■ TASK
Using the listing that follows, return every line with the word "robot".
━━━━━━━━━━━━━━━━━━━━━━━━━━━━━━
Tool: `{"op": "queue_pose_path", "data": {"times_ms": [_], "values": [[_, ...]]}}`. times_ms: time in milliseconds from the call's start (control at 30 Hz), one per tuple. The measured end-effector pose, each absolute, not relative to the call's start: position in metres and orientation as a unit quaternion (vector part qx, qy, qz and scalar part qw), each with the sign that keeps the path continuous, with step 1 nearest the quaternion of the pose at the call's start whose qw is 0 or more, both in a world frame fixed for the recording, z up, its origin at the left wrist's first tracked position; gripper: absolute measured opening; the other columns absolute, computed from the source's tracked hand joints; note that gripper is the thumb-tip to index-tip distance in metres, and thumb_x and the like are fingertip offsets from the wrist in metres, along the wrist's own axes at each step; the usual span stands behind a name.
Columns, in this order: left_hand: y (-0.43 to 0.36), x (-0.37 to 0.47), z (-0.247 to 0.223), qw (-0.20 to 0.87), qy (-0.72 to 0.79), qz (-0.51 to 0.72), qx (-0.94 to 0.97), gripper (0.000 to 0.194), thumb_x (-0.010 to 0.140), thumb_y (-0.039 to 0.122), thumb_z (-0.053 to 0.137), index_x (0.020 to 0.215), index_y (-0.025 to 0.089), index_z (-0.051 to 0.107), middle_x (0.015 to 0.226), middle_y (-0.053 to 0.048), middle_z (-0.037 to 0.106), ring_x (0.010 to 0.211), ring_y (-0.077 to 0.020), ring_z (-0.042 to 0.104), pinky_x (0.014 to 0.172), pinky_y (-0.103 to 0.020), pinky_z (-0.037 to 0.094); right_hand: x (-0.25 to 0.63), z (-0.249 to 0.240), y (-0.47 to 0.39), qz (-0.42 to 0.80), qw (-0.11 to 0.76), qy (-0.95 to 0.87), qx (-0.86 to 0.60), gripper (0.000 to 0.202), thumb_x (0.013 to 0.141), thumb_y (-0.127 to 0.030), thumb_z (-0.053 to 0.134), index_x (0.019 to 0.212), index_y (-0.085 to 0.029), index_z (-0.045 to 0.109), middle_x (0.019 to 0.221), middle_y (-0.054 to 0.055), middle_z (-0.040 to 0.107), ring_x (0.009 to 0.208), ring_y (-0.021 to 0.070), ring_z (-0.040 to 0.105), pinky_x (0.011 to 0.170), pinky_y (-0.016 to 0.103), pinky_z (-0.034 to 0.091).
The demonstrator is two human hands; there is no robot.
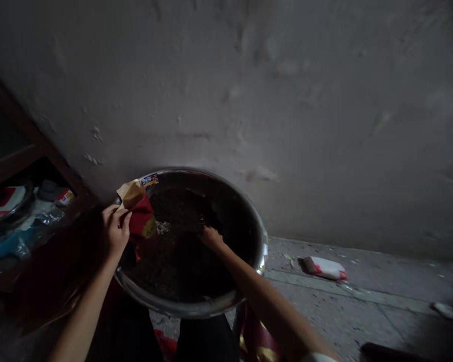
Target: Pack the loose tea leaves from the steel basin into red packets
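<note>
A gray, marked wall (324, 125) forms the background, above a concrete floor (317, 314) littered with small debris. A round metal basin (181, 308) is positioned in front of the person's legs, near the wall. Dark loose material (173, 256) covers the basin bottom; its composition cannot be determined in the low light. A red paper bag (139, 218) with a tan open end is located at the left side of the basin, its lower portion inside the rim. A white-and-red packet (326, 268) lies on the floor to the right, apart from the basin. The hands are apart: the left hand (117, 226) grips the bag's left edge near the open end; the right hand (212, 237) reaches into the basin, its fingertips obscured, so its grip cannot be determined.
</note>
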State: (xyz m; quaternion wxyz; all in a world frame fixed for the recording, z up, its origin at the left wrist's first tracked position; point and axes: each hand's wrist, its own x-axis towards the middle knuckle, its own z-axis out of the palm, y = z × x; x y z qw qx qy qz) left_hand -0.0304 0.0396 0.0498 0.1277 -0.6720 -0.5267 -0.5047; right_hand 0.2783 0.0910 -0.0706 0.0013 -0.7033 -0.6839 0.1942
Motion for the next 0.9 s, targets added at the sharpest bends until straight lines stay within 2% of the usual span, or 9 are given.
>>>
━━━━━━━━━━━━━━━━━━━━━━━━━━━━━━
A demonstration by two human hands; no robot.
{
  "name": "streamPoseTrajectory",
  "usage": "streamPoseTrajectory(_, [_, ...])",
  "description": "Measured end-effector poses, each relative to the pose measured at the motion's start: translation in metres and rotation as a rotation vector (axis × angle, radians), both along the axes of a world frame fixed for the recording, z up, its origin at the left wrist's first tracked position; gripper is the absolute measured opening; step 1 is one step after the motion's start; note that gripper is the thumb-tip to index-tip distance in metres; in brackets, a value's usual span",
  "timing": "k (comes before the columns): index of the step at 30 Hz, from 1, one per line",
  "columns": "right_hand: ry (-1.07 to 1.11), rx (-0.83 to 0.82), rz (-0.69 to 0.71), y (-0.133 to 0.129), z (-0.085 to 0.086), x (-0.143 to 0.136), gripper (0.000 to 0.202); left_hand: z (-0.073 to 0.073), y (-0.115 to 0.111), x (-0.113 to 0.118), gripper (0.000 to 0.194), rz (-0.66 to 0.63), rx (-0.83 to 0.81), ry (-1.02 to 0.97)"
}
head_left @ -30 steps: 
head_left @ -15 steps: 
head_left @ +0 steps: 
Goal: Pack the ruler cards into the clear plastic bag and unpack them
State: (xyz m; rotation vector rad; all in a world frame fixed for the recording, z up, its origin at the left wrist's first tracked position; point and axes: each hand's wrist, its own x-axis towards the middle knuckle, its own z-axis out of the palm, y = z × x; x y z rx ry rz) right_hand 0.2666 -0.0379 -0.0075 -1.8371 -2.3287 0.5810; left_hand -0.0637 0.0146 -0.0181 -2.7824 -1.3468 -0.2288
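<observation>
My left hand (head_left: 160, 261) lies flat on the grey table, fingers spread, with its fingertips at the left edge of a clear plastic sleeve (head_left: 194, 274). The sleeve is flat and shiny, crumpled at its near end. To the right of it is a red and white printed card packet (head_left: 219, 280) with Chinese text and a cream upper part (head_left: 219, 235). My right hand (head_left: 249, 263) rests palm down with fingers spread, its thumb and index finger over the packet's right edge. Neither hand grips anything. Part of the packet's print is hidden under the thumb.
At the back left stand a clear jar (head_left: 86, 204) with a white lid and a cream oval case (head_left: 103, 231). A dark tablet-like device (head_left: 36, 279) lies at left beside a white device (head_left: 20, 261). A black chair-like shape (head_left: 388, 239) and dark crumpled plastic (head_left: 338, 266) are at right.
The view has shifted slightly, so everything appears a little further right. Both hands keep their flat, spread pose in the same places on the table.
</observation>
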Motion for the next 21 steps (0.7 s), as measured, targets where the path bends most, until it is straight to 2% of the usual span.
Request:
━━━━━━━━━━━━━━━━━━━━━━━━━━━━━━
■ TASK ANSWER
The demonstrator is two human hands; there is no robot.
A demonstration by two human hands; no robot.

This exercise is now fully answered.